> _Task item_
Repeat exactly the lines below, from the line containing "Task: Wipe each" through the last line, both included. Leave out any pictures.

Segment Start: Source material

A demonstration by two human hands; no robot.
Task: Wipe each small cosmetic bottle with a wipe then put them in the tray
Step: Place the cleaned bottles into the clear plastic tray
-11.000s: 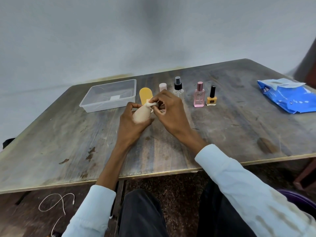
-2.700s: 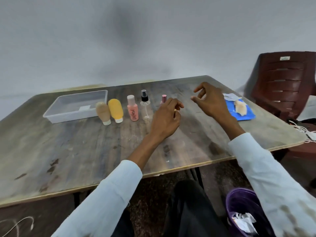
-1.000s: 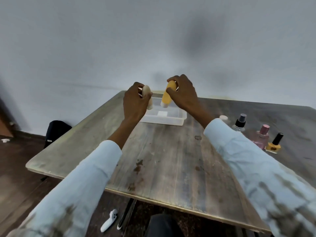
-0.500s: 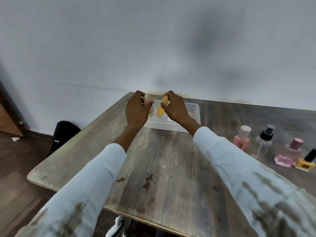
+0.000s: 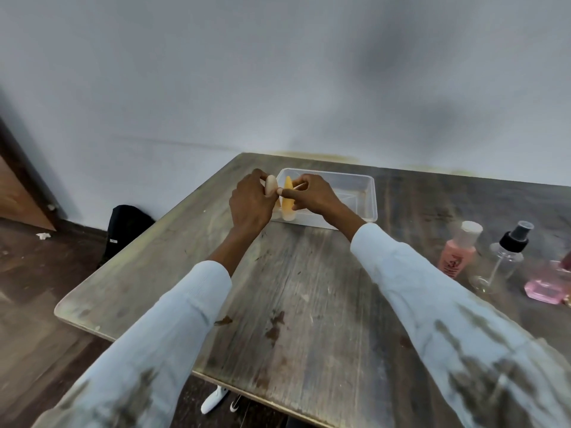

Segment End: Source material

> _Answer for this exercise_
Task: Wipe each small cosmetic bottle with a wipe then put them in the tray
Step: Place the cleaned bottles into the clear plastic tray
-11.000s: 
-2.700s: 
-1.000s: 
-0.500s: 
+0.000s: 

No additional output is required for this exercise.